Somerville City Council's Charter Review Special Committee recommended approval of a Home Rule Petition to establish a new charter for the City of Somerville during a remote meeting on March 18, 2025, voting to send the amended text to the full council for its next meeting.
The petition, revised by three council sponsors after months of negotiation with the mayor's office and consultant review, keeps 2-year terms for mayor and council, clarifies procedures for posting and board confirmations, and adds procedural language about appointments and vacancies. Committee members said the document modernizes the city's century-old charter but does not adopt all the advisory committee's recommendations amid political compromise.

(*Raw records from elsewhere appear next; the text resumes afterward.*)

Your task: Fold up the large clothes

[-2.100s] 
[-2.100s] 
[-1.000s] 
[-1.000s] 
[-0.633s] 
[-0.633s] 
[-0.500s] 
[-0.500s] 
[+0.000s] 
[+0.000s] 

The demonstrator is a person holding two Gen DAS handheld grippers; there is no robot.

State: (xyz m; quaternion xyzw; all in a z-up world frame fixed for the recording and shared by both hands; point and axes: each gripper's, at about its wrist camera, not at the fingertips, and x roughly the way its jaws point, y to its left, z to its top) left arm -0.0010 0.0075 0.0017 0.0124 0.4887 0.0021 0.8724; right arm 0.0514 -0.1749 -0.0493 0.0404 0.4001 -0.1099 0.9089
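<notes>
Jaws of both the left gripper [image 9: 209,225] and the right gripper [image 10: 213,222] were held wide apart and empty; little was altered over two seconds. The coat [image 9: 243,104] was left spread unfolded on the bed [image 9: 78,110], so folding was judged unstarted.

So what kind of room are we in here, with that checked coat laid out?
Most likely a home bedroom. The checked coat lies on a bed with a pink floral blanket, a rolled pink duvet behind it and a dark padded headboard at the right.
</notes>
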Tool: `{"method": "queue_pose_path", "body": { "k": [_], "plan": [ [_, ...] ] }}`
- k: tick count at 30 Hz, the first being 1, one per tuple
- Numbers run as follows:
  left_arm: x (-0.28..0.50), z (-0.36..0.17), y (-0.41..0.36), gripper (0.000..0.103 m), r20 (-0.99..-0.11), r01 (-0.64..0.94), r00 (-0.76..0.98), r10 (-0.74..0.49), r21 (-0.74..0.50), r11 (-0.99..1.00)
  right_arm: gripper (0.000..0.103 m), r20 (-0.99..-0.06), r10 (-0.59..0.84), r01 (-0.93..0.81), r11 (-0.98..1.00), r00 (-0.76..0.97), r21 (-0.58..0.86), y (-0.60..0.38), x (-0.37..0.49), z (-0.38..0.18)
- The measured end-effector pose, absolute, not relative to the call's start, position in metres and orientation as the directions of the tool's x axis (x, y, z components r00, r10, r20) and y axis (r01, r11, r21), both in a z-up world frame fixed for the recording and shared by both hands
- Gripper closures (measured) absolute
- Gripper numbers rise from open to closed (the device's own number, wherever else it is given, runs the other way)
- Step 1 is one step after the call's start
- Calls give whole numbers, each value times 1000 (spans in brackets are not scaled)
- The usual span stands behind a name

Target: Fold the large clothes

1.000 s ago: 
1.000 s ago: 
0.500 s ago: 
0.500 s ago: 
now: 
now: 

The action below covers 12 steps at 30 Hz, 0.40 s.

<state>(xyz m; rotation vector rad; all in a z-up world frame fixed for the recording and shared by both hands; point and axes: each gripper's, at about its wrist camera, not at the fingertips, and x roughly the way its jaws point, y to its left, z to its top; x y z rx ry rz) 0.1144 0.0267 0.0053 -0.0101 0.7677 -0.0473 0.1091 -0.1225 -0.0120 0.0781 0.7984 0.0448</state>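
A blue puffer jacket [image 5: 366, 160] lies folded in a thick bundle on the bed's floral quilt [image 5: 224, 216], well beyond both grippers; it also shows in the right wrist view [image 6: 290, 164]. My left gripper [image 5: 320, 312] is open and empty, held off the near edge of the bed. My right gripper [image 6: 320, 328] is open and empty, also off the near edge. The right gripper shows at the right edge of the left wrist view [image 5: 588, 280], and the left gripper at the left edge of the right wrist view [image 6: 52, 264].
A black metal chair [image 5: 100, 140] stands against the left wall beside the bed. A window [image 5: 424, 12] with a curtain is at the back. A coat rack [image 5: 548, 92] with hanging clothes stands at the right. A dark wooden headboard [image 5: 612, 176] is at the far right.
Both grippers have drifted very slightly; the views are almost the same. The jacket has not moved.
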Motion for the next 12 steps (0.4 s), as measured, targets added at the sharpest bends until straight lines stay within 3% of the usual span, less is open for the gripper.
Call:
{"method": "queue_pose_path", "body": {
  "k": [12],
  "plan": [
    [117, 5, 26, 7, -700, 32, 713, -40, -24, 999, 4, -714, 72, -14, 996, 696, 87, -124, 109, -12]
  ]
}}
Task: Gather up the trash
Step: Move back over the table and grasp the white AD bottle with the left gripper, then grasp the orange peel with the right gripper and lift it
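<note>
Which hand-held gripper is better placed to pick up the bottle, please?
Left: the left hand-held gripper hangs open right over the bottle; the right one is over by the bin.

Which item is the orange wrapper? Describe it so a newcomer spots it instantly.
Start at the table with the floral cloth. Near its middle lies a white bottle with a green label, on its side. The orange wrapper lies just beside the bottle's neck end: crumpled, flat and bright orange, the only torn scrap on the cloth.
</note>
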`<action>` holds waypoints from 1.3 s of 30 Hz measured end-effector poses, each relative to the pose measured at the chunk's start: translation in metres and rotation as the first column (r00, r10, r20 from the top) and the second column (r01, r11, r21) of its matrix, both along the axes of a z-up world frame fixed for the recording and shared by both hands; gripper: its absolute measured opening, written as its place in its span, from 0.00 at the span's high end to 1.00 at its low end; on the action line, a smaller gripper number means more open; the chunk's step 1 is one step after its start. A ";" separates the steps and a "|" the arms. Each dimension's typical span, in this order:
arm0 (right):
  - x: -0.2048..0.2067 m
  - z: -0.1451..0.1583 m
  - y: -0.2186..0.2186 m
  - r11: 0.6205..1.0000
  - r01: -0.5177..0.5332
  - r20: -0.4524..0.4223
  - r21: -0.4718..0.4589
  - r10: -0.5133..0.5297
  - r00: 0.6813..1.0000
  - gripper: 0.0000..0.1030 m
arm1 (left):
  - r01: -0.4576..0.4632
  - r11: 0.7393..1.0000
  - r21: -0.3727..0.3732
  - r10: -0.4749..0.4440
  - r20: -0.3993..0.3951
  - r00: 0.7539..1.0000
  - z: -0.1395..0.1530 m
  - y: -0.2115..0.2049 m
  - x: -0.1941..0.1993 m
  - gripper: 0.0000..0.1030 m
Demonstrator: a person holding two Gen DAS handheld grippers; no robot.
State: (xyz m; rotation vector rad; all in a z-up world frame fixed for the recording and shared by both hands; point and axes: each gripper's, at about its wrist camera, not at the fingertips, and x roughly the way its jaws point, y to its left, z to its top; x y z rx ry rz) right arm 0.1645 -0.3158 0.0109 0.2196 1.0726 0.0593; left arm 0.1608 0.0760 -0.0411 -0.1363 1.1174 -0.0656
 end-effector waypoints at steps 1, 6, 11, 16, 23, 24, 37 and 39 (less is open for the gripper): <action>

The committee discussed the charter line by line and debated several substantive items that shaped the final recommendation. Chair and Ward 2 Councilor J.T. Scott opened the session and framed the committee's role: "this is a committee of the whole, but it is still a committee," noting the group could only recommend the petition and that the full council would take a final vote. The sponsors' representatives described the text as the product of lengthy negotiation and said it retained what they viewed as the best achievable balance of changes.
Mayoral term: The draft before the committee retains two-year terms for the mayor and council. Sponsor Councilor Davis said he and the other sponsors could not "make a good argument to support a 4 year mayoral term without, you know, other changes that we ultimately weren't able to to agree to with the administration," and therefore proposed the two-year term as the "best case scenario." Several members urged that a four-year option could be posed separately to voters in the future.
Posting and public notice: The committee approved language replacing an earlier "and" requirement for posting (website, city hall, local newspaper) with "or," a…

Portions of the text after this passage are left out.